Data extraction from API

Why Data Extraction is so important?

In any Machine Learning Project the data acquisition is the starting point to then polish the data and build and train a model.

APIs are prone to change and the data volume which needs to be extracted depending on the use-case.

Our Use-Case

For our Use-Case we wanted to extract Data from the UK Police API, which is fairly well documented and provided lots of data.

Challenges:

  • Multiple Requests to API need to be made

  • APIs are prone to change

  • Lots of data included which is not needed for our Use-Case

Stage 1: Basic Python Script

First we tried to get Data via a simple Python Script just to check the data format.

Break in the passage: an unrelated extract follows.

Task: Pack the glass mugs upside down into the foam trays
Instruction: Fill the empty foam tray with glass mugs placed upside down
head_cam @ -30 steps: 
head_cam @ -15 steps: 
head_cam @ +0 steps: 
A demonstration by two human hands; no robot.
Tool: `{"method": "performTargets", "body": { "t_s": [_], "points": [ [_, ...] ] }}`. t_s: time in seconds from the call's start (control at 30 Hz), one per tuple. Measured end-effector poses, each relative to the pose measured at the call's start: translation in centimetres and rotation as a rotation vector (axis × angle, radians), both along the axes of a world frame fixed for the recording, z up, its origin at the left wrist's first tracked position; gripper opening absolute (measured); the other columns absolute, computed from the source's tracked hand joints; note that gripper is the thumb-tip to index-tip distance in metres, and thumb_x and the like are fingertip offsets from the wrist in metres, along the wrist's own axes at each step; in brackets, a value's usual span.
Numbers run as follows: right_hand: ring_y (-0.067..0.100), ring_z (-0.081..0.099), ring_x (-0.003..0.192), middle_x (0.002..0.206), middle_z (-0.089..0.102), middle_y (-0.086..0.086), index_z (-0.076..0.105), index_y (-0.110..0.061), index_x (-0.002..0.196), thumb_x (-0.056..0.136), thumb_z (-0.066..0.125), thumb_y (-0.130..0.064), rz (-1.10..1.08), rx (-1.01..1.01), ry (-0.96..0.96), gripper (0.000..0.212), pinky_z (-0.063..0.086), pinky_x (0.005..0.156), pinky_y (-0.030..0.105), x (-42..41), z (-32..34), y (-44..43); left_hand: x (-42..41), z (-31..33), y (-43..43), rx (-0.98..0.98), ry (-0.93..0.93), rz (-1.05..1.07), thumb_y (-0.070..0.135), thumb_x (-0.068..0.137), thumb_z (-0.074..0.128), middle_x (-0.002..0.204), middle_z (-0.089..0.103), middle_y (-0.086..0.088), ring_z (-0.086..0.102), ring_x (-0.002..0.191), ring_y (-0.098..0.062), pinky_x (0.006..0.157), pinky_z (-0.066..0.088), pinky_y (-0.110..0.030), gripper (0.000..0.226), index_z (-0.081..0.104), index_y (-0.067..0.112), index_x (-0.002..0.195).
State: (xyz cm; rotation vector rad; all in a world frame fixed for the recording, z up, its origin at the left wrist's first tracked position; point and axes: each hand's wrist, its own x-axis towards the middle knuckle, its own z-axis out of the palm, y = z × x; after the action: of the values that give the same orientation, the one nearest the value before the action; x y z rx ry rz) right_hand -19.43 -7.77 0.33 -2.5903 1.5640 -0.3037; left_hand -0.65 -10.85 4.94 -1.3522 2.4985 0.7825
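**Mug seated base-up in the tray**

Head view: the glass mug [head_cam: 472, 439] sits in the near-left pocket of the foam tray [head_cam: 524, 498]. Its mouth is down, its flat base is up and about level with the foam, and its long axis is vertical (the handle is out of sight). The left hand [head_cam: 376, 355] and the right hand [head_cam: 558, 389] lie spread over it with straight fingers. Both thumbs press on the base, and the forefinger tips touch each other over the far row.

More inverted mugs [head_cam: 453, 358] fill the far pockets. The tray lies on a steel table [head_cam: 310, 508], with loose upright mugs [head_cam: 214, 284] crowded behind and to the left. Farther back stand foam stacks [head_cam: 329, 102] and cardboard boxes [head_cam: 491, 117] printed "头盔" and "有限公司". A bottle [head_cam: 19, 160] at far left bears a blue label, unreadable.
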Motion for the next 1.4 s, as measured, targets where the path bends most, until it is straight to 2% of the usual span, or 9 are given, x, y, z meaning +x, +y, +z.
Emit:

Then we realized we needed to loop through some requests to get all the data

Stage 2: Apache Spark with basic Python Script

We then tried to see how Apache Spark might help us solve this problem. We realized we were not taking advantage of Sparks full potential.

Stage 3: Apache Spark with User-Defined Function

To make full use of Sparks capabilities for distributed computing one needs to leverage the so called User Defined Functions. These make it possible to run large web requests on multiple worker nodes and speed up the progress off the data extraction.

This solution would in a real world scenario be the way to go. For our approach this was overly complex.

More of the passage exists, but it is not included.